Io non so, la definizione “indie”mi è sempre sembrata un po’ tarocca, comedire che Boris è -indie- come ho letto da qualche parte anche se non so quante milionate ci hanno messo però è quella parola che si aggiunge per farti capire -ok, sai di cosa stiamo parlando, non Muccino, non Moretti, non Vanzina- ma INDIE,vuol dire che se non ridi&non ti diverti non hai capito una sega e ti rimane Zelig.

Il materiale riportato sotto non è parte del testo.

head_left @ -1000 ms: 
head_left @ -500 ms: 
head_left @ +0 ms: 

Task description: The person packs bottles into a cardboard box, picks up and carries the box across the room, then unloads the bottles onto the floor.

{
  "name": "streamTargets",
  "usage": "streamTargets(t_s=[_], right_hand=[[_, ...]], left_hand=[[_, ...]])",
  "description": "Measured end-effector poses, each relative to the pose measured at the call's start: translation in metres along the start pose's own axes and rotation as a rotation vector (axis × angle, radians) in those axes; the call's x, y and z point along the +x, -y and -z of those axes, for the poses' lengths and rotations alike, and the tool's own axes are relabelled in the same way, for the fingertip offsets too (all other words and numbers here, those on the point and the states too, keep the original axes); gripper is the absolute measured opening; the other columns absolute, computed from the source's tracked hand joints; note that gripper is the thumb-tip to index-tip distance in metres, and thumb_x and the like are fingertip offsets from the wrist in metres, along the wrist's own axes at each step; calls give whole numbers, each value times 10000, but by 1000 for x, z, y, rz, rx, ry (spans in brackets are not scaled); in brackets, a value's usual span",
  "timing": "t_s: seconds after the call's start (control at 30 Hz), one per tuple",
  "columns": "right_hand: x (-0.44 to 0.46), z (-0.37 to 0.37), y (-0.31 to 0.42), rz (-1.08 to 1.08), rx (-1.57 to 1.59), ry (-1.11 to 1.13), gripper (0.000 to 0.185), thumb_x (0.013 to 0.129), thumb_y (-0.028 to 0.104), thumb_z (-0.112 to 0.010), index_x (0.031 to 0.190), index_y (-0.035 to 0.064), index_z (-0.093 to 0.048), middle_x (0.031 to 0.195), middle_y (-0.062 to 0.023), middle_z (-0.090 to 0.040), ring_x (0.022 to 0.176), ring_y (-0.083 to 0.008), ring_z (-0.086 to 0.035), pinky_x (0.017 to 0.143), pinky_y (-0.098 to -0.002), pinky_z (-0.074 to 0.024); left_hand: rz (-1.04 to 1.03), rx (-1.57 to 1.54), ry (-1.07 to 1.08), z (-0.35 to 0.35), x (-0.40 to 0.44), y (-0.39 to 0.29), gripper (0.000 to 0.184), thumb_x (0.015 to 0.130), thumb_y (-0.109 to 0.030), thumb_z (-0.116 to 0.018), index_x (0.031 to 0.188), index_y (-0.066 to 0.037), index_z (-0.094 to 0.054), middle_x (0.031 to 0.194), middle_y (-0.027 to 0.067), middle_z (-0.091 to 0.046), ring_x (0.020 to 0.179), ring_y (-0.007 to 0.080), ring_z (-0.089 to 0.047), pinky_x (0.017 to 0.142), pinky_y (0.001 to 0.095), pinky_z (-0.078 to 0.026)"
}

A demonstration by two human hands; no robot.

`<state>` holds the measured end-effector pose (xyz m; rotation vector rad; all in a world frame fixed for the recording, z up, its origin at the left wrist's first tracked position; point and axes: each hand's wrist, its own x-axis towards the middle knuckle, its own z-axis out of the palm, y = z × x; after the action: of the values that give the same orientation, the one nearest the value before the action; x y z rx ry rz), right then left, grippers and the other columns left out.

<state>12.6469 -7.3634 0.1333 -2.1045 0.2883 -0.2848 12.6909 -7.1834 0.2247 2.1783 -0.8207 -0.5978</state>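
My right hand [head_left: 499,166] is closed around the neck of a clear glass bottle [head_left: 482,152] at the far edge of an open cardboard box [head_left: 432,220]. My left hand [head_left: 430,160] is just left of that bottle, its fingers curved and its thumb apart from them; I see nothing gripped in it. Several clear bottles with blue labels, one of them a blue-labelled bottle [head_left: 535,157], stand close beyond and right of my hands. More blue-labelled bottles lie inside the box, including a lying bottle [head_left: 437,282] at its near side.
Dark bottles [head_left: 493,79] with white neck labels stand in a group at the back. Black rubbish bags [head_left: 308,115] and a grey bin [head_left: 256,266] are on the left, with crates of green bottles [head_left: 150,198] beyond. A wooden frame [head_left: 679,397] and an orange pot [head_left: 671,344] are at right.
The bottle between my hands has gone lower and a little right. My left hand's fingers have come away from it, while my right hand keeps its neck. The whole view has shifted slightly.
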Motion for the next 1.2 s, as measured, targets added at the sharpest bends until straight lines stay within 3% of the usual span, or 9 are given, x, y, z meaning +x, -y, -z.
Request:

Il discorso è che ho già fatto un paio di versioni in inglese con dei “pitch” molto interessanti, nel senso che io andrei DICORSA  a vedere questi film, ammetto che sono solo delle versioni solo leggermente diverse dai miei capisaldi storici di Seppelliscimi ancora e Battito Assente, ma il cinema è quello infinite ripetizioni sempre della stessa cosa, credo. Si chiama When I was Dead e dico che bisognerebbe vedere questo film solo per il titolo, anche se stavo pensando se gli horror possono essere indie, mi sembra che l’ho sentito per quella cagata spaziale che ha fatto il tizio dei tiromancini e dovrei aggiungere che non sono indi che sono mainstream, anzi mainstrim, voglio dire, solo il meglio.

L’ultimo tweet da L’Avana mette il suo numero di conto per l’accredito, dice che seno non non può tornare.